Nevertheless, ICE's regulatory burden is set to increase after it bowed last week to pressure to introduce position limits for speculative traders on ICE Futures Europe, its London-based subsidiary where West Texas Intermediate crude oil futures contracts are traded. Those traders will now be subject to the same restrictions as their counterparts trading the WTI contracts on Nymex, the New York derivatives exchange.
"ICE has essentially indicated a willingness to be dually regulated by UK and US authorities," he says. "Our alternative would be to pull our screens out of the US and just operate in the other 54 countries where we do business."

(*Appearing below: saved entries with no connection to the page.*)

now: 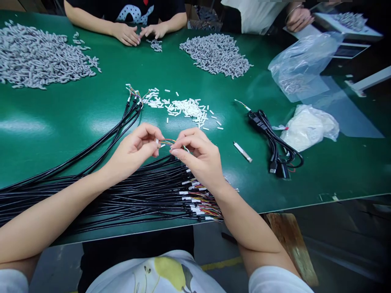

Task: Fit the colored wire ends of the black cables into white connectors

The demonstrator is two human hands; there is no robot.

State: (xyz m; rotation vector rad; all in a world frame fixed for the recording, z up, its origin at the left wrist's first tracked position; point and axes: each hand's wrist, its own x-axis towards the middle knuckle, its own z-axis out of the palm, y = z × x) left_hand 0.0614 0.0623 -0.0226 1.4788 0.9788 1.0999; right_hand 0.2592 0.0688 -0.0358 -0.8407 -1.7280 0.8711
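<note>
Thin coloured wires [167, 141] stretch between my two hands above the green table. My left hand [139, 144] pinches their left end, where a small white piece shows at the fingertips. On the right, my right hand [198, 154] has its fingers closed on the other end of the wires. Under and below the hands lies a bundle of black cables [137, 195], with white sleeves [195, 208] and bare coloured wires at its right end. Several more black cables [117, 130] run up to the left, ending in coloured wires beside loose white tubes [187, 108].
Grey parts form heaps at the far left [39, 57] and back centre [218, 55]. A cutter [242, 151], a coiled USB cable [271, 142] and a white bag [310, 126] lie right. Another person's hands [126, 34] rest across the green table [122, 65].
</note>
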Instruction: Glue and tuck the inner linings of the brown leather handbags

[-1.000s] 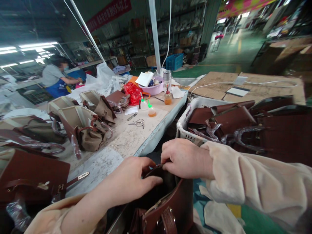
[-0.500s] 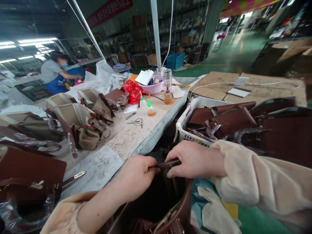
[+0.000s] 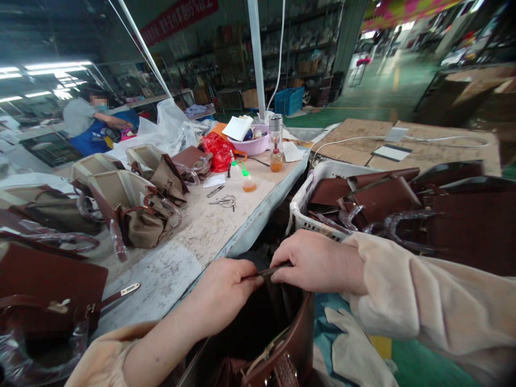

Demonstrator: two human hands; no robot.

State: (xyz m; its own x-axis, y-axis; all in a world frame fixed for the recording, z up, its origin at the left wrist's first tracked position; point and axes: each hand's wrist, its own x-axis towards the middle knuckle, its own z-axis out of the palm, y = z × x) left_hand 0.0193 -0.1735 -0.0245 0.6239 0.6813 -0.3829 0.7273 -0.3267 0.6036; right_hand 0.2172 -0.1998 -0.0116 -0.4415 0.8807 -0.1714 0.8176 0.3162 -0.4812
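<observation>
In the head view a dark brown leather handbag [image 3: 300, 328] stands open at the bottom middle, close to my body. My left hand [image 3: 226, 290] pinches the bag's far rim between thumb and fingers. Just to its right, my right hand [image 3: 304, 262] grips the same edge. The two hands are almost touching, and a short strip of rim shows between them. A buckled strap [image 3: 284, 368] hangs on the near side. The bag's inside is dark, so what it holds cannot be made out.
The worktable [image 3: 193, 236] bears scissors [image 3: 223, 201], glue bottles [image 3: 249, 180], a purple basin [image 3: 252, 142] and several beige-lined bags [image 3: 133, 215]. A brown bag [image 3: 52, 285] stands at the left. A white basket [image 3: 300, 207] of brown bags is at the right. A co-worker [image 3: 91, 126] sits far left.
My hands have shifted very slightly left and closer together along the rim, which they both still hold. The co-worker's arm has risen nearer the face.
</observation>
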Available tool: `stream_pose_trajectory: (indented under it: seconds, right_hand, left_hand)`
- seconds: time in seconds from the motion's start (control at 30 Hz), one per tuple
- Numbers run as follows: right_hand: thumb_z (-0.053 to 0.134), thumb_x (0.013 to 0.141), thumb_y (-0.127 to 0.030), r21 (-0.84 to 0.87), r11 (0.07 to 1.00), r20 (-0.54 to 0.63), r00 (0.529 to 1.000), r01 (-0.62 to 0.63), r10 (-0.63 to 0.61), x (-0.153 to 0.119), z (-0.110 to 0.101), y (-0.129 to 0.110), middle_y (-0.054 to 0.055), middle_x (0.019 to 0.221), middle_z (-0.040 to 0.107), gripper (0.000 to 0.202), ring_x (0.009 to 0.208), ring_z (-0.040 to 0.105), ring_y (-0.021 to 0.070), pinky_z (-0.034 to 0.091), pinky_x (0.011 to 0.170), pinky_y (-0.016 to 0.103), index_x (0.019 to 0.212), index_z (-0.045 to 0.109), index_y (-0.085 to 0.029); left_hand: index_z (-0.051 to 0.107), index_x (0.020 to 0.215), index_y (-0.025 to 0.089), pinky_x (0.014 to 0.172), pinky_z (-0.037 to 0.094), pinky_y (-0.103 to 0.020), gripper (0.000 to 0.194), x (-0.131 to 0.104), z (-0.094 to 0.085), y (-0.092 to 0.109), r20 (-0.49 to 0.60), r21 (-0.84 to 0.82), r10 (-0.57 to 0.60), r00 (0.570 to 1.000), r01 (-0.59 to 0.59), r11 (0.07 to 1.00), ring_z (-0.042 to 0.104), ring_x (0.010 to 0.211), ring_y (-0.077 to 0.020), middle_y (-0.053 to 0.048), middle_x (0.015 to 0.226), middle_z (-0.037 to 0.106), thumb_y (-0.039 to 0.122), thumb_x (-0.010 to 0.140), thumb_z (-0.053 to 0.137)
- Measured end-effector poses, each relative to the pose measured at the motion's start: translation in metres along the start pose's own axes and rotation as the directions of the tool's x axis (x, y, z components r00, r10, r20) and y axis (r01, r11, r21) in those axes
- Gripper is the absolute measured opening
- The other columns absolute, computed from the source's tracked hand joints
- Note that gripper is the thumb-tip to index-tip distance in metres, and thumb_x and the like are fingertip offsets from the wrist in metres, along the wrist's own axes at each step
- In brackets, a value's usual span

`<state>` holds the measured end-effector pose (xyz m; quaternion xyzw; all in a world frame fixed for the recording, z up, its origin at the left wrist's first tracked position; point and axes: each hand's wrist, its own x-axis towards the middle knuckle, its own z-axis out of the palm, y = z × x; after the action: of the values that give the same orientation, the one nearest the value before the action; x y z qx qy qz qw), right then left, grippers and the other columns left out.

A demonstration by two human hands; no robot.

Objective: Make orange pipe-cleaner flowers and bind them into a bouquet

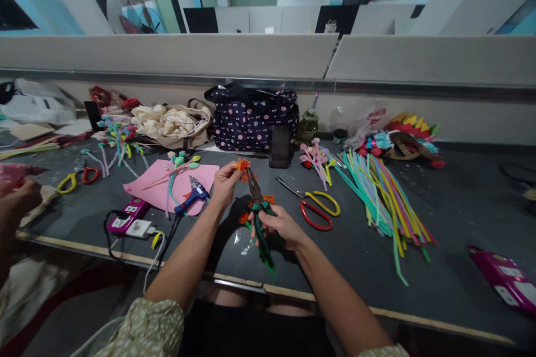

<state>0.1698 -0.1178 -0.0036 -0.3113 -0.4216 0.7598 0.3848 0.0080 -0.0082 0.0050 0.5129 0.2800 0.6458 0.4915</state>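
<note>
Between the fingertips of my left hand [225, 185] is a small orange pipe-cleaner flower [243, 164], pinched near the middle of the table. My right hand [281, 227] is wrapped round the green handles of long-nosed pliers [253, 185]. The pliers' tips reach up to the flower; whether they grip it I cannot tell. More orange flower pieces [244, 218] with green stems lie beneath and beside the pliers, partly hidden by my right hand. To the right of the pliers lie red-and-yellow-handled scissors [320, 209], blades pointing away to the left.
A blue glue gun [193, 196] rests on a pink sheet [146, 181]; a purple power strip [128, 216] with cables is near the front edge. Bundled pipe cleaners [383, 195] lie right, a polka-dot bag [243, 125] behind. At far left, another person's hand [25, 195] holds a pink tool.
</note>
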Motion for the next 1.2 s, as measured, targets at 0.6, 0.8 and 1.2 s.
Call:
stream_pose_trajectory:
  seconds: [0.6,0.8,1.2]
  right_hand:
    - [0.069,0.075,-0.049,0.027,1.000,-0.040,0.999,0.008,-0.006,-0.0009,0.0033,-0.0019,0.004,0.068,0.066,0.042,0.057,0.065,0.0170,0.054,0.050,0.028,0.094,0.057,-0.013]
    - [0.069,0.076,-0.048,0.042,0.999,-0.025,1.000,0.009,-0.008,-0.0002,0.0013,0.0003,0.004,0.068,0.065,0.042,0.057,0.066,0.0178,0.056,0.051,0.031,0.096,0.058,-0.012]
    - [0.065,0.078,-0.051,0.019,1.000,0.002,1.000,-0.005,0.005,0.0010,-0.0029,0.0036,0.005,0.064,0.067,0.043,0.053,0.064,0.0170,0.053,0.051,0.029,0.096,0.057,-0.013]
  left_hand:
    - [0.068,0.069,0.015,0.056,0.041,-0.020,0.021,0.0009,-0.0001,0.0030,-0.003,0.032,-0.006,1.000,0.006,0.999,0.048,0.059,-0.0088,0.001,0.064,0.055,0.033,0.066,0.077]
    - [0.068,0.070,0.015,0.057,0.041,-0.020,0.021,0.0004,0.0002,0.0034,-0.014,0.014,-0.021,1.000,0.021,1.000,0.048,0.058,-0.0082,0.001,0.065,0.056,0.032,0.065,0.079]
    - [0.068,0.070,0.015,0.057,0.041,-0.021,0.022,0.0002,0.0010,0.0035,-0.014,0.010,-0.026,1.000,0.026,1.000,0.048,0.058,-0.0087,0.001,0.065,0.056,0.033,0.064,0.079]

That threat is intended to head off proposals in Washington to close the "London loophole" (as the perception of US regulators being kept in the dark about oil trades done in the London market has become known) completely. If these became law, Mr Sprecher warns, traders would escape through the London loophole beyond the reach of US regulators.
"At some point, some of the extreme proposals in the Congress would drive the business out of the US," he says. "There's no question in my mind that the capital flows and the trading behaviour will move quickly offshore - most likely to London - if the US allows it to.
"It wasn't long ago that there were concerns about Wall Street moving offshore and that debate seems to have been forgotten in this oil crisis," he says. "London is really a natural home for trading oil - it has the time-zone advantage, many of the companies that trade oil are European, and the Middle East is very comfortable with UK law and standards."
Mr Sprecher points out that the price of oil futures is not set on ICE Futures Europe, but on Nymex. "Our contract is a derivative of WTI, so you get the Nymex price and every day we mark to market using Nymex's price. So you can buy as much of our contract as you want, it doesn't affect the price of oil. It's like betting on a basketball game - whether we bet a dollar or $1,000, it doesn't affect the outcome."
He maintains that the threat from speculators is largely imagined. "We've had a lot of hearings on Capitol Hill and a lot of testimony from oil companies, consumers of energy, exchanges, professors," he says.
"Nobody has called a speculator to the stand because I'm not sure anybody knows who this is. It's been easier to point to this person than to actually find them and the data that show they're driving the prices."
"We don't see speculators driving the price of oil. We see traditional users and consumers of energy products trading. When credible analysts put predictions out there of $200 a barrel, if you're running a business that is going to be subject to that price increase you tend to go hedge," he says.
"Buying oil at $130 or $140 looks reasonable if you think it's going to $200. A lot of what we've seen is increased use of hedging as a proportion of the overall market."
Mr Sprecher notes that the oil futures market is a truly global business, priced in dollars and in which much of the non-commercial trading is by algorithmic traders who are highly mobile. Other US-based traders, he points out, work for global organisations that could easily transfer them out of the US.
"People on Capitol Hill are used to hearing the threat that something may go offshore," he says. "But in this case the market is already established offshore and it's dominant outside the US. This isn't an idle threat."